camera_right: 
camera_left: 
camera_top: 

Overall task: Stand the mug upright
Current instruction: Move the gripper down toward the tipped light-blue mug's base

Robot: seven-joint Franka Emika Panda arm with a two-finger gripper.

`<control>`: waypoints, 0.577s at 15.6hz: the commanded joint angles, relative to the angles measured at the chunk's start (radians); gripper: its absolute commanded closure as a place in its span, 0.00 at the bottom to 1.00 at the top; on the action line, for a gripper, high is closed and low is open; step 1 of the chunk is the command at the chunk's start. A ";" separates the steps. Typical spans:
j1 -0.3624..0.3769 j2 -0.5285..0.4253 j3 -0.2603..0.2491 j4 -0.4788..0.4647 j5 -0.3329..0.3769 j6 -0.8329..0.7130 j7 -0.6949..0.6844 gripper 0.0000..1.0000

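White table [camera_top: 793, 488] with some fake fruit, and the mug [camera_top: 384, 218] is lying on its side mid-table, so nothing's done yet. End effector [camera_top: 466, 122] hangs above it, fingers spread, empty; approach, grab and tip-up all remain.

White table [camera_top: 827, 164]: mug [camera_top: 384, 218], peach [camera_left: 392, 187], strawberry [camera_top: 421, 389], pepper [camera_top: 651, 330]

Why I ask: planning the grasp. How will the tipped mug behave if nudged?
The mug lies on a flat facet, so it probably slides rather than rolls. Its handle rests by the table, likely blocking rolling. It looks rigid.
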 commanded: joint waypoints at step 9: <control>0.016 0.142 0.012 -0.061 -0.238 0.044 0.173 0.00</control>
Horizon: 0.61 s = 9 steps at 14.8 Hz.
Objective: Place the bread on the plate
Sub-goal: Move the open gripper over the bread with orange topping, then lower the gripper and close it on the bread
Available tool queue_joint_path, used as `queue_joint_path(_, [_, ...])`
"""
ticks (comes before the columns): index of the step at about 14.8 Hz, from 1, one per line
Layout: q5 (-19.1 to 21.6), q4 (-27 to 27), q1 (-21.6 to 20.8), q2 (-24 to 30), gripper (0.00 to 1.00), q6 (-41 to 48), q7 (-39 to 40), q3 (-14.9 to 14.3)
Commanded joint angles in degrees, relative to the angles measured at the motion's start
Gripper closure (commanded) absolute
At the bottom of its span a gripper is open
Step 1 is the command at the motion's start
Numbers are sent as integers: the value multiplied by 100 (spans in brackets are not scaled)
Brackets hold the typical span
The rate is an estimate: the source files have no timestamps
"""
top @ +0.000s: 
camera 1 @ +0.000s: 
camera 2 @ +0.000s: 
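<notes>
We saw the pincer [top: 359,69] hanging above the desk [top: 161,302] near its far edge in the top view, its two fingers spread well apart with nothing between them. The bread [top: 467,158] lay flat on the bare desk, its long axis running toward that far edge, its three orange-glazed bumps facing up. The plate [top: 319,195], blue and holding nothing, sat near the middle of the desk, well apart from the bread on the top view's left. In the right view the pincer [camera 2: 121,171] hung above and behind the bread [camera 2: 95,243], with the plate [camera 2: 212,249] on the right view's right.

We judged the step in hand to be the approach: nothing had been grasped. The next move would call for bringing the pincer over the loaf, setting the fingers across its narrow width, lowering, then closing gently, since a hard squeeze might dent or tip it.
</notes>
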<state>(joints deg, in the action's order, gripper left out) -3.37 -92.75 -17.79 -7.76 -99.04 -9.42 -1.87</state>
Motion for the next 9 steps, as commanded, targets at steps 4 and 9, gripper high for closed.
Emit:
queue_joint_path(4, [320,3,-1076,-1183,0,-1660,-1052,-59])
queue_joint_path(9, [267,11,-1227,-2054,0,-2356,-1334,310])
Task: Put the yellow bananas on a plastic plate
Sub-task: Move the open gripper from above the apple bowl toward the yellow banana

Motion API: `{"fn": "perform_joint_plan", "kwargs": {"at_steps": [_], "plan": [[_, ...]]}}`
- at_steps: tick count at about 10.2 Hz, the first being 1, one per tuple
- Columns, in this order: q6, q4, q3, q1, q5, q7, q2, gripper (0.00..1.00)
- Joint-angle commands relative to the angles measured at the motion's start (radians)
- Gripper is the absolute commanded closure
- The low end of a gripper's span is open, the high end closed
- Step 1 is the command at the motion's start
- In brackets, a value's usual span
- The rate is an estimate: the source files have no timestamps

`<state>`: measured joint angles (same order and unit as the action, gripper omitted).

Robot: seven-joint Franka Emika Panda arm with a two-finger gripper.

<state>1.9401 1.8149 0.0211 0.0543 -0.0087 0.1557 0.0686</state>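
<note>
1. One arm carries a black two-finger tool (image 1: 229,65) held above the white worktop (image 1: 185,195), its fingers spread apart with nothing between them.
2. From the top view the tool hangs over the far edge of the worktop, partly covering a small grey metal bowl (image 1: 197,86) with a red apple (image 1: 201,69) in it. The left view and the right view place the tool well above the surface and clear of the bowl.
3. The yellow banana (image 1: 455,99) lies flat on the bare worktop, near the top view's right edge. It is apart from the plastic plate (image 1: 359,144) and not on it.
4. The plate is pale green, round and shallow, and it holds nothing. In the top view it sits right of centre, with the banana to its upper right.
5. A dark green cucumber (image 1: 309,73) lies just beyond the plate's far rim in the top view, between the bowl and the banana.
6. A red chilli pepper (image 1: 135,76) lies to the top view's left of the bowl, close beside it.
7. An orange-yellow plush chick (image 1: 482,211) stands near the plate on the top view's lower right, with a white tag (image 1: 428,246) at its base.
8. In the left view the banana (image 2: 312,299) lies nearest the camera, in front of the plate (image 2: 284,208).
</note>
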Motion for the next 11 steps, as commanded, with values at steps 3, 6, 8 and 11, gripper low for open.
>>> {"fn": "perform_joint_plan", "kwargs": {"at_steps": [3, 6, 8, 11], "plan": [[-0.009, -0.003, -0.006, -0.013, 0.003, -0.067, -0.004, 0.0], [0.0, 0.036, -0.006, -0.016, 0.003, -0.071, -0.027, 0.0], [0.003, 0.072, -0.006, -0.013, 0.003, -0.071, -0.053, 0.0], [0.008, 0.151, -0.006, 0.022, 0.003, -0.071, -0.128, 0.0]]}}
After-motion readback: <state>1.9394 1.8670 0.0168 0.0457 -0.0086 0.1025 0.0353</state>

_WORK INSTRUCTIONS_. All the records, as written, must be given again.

_OUTPUT OF THE EXERCISE_.
camera_right: 
camera_left: 
camera_top: 

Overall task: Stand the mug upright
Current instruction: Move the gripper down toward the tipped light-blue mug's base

Robot: seven-joint Franka Emika Panda arm with a two-finger gripper.

`<control>`: waypoints, 0.577s at 15.6hz: the commanded joint angles, relative to the angles measured at the chunk's start (radians); gripper: its absolute commanded closure as a place in its span, 0.00 at the bottom to 1.00 at the top; on the action line, for a gripper, high is closed and low is open; step 1 of the chunk is the command at the chunk's start. A ";" separates the steps. Typical spans:
j1 -0.3624..0.3769 j2 -0.5285..0.4253 j3 -0.2603..0.2491 j4 -0.4788..0.4647 j5 -0.3329..0.3769 j6 -0.8329..0.7130 j7 -0.6949..0.6844 gripper 0.0000..1.0000

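White table [camera_top: 793, 488] with some fake fruit, and the mug [camera_top: 384, 218] is lying on its side mid-table, so nothing's done yet. End effector [camera_top: 466, 122] hangs above it, fingers spread, empty; approach, grab and tip-up all remain.

White table [camera_top: 827, 164]: mug [camera_top: 384, 218], peach [camera_left: 392, 187], strawberry [camera_top: 421, 389], pepper [camera_top: 651, 330]

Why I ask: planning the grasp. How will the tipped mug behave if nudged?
The mug lies on a flat facet, so it probably slides rather than rolls. Its handle rests by the table, likely blocking rolling. It looks rigid.
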 commanded: joint waypoints at step 9: <control>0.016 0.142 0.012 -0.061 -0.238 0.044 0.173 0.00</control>
Horizon: 0.61 s = 9 steps at 14.8 Hz.
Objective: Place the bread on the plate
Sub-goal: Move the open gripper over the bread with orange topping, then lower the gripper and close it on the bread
Available tool queue_joint_path, used as `queue_joint_path(_, [_, ...])`
"""
ticks (comes before the columns): index of the step at about 14.8 Hz, from 1, one per line
Layout: q5 (-19.1 to 21.6), q4 (-27 to 27), q1 (-21.6 to 20.8), q2 (-24 to 30), gripper (0.00 to 1.00), q6 (-41 to 48), q7 (-39 to 40), q3 (-14.9 to 14.3)
Commanded joint angles in degrees, relative to the angles measured at the motion's start
Gripper closure (commanded) absolute
At the bottom of its span a gripper is open
Step 1 is the command at the motion's start
Numbers are sent as integers: the value multiplied by 100 (spans in brackets are not scaled)
Brackets hold the typical span
The rate is an estimate: the source files have no timestamps
"""
top @ +0.000s: 
camera 1 @ +0.000s: 
camera 2 @ +0.000s: 
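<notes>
We saw the pincer [top: 359,69] hanging above the desk [top: 161,302] near its far edge in the top view, its two fingers spread well apart with nothing between them. The bread [top: 467,158] lay flat on the bare desk, its long axis running toward that far edge, its three orange-glazed bumps facing up. The plate [top: 319,195], blue and holding nothing, sat near the middle of the desk, well apart from the bread on the top view's left. In the right view the pincer [camera 2: 121,171] hung above and behind the bread [camera 2: 95,243], with the plate [camera 2: 212,249] on the right view's right.

We judged the step in hand to be the approach: nothing had been grasped. The next move would call for bringing the pincer over the loaf, setting the fingers across its narrow width, lowering, then closing gently, since a hard squeeze might dent or tip it.
</notes>
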<state>(joints deg, in the action's order, gripper left out) -3.37 -92.75 -17.79 -7.76 -99.04 -9.42 -1.87</state>
Motion for the next 9 steps, as commanded, targets at steps 4 and 9, gripper high for closed.
Emit:
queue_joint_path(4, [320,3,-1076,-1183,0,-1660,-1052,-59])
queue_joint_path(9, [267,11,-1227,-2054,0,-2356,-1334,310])
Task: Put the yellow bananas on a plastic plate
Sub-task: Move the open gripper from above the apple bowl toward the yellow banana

Motion API: `{"fn": "perform_joint_plan", "kwargs": {"at_steps": [_], "plan": [[_, ...]]}}`
- at_steps: tick count at about 10.2 Hz, the first being 1, one per tuple
- Columns, in this order: q6, q4, q3, q1, q5, q7, q2, gripper (0.00..1.00)
- Joint-angle commands relative to the angles measured at the motion's start (radians)
- Gripper is the absolute commanded closure
- The low end of a gripper's span is open, the high end closed
- Step 1 is the command at the motion's start
- In brackets, a value's usual span
- The rate is an estimate: the source files have no timestamps

`<state>`: measured joint angles (same order and unit as the action, gripper omitted).

Robot: seven-joint Franka Emika Panda arm with a two-finger gripper.

<state>1.9401 1.8149 0.0211 0.0543 -0.0087 0.1557 0.0686</state>
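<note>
1. One arm carries a black two-finger tool (image 1: 229,65) held above the white worktop (image 1: 185,195), its fingers spread apart with nothing between them.
2. From the top view the tool hangs over the far edge of the worktop, partly covering a small grey metal bowl (image 1: 197,86) with a red apple (image 1: 201,69) in it. The left view and the right view place the tool well above the surface and clear of the bowl.
3. The yellow banana (image 1: 455,99) lies flat on the bare worktop, near the top view's right edge. It is apart from the plastic plate (image 1: 359,144) and not on it.
4. The plate is pale green, round and shallow, and it holds nothing. In the top view it sits right of centre, with the banana to its upper right.
5. A dark green cucumber (image 1: 309,73) lies just beyond the plate's far rim in the top view, between the bowl and the banana.
6. A red chilli pepper (image 1: 135,76) lies to the top view's left of the bowl, close beside it.
7. An orange-yellow plush chick (image 1: 482,211) stands near the plate on the top view's lower right, with a white tag (image 1: 428,246) at its base.
8. In the left view the banana (image 2: 312,299) lies nearest the camera, in front of the plate (image 2: 284,208).
</note>
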Motion for the next 11 steps, as commanded, with values at steps 3, 6, 8 and 11, gripper low for open.
>>> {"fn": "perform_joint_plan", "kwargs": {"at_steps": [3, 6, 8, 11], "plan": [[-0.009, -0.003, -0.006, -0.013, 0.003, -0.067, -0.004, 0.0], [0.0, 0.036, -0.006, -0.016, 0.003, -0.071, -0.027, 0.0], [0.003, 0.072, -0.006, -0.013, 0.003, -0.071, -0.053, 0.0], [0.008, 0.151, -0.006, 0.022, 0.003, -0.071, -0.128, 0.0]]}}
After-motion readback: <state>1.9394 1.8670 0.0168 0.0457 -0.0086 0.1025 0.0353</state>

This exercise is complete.